FOOD SERVICE

Fish marketed from ship to the kitchen in a tweet

PBN PHOTO/BRIAN MCDONALD
SPECIAL DELIVERY: Fisherman Stephen Arnold checks his smartphone to see what local restaurants need for their tables.
Posted 9/12/11

Imagine walking into Taranta, an Italian-Peruvian restaurant in Boston, with a craving for one thing – fresh, locally caught fish.

The waiter places the elegantly decorated dish in front of you; it looks delicious, but how do you know that it has not been shipped in from California or is weeks old?

With a QR code … on your plate.

Jose Duarte, the green-conscious chef and owner of Taranta, recently began designing QR codes for his dishes, so customers can access recipes as well as find out where – and when – their meals were caught. For special events, customers can even scan the code, imprinted with squid ink, right from their plates.

Duarte’s QR codes for fish lead back to a small initiative, called Trace and Trust, which began with three Rhode Island fishermen and a handful of local restaurants.

The Trace and Trust website allows fishermen to identify where and when they caught their fish through “Fish IDs.”

It all began in October when Point Judith fishermen Stephen Arnold, Chris Brown and Bob Wescott sat down to brainstorm ideas on how to combat seafood fraud and mislabeling issues from their small corner of the world.

“For me personally, it was seeing all of the fish that we bring in here in Point Judith immediately leave the state. Nothing stays local. That’s what drove me. I wanted to change that and see more of my fish stay here,” Arnold told Providence Business News.

The three agreed to use the Trace and Trust website, provided by the fishermen consultancy CapLog Group. The fishermen, through their smartphones, send out a blast email to the list of 20-some restaurants that currently use Trace and Trust, detailing what species they are going after that day so chefs can place their orders.
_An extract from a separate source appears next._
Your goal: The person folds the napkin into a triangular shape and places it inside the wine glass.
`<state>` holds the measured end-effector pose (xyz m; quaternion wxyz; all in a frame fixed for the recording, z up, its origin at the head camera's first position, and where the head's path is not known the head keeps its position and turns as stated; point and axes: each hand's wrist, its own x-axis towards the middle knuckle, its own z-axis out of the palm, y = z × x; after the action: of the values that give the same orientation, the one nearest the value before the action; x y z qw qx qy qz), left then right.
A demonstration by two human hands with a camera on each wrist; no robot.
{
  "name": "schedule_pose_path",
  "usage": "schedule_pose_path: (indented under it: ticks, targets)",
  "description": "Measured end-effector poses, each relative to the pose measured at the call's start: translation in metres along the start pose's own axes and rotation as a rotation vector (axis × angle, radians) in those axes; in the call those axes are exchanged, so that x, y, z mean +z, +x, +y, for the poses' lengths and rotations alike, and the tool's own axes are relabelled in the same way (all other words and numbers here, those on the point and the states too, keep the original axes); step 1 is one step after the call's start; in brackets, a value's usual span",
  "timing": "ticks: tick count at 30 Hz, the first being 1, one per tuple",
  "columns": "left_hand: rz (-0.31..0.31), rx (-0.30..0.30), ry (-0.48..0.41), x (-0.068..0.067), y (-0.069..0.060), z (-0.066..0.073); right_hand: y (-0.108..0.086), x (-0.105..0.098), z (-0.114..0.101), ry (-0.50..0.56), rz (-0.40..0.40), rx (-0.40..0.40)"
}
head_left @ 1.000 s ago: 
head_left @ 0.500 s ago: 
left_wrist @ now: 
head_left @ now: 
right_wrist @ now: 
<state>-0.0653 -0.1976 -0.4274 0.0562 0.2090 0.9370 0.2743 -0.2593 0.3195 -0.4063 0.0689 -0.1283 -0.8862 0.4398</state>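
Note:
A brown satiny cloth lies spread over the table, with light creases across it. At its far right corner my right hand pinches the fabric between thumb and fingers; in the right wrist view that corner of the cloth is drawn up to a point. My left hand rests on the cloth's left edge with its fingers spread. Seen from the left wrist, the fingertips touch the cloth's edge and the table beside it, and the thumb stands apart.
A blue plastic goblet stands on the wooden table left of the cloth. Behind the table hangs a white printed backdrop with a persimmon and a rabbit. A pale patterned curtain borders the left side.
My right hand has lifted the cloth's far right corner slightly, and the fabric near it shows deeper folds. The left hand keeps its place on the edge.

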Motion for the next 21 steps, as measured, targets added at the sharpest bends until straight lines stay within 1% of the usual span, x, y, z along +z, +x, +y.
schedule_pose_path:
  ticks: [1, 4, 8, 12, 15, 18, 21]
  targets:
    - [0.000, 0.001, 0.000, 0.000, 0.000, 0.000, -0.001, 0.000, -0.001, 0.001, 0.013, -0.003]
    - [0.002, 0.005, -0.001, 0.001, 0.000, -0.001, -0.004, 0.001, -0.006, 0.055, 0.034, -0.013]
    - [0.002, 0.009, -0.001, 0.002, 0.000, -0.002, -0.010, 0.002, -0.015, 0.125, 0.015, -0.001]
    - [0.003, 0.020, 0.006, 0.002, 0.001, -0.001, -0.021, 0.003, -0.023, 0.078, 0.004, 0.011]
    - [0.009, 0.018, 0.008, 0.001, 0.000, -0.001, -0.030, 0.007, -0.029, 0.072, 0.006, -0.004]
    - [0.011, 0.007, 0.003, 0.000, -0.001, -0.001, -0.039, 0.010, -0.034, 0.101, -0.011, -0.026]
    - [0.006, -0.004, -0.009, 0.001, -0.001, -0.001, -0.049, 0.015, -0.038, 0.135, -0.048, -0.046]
Sometimes Arnold will even send a picture of the fish that are going to appear at the chefs’ door.

“I was frustrated to see several high-quality fishermen exhibit tremendously ethical fishing behavior and take spectacular care of their seafood from the time they caught it until the time they delivered it to their buyers,” said Michael Clayton, executive director of CapLog. “I saw it get mixed in with the rest of the seafood and [those fishermen] get paid a price that was similar to fishermen who may not have iced [their] fish and threw it on the dock to let the seagulls fly over it.”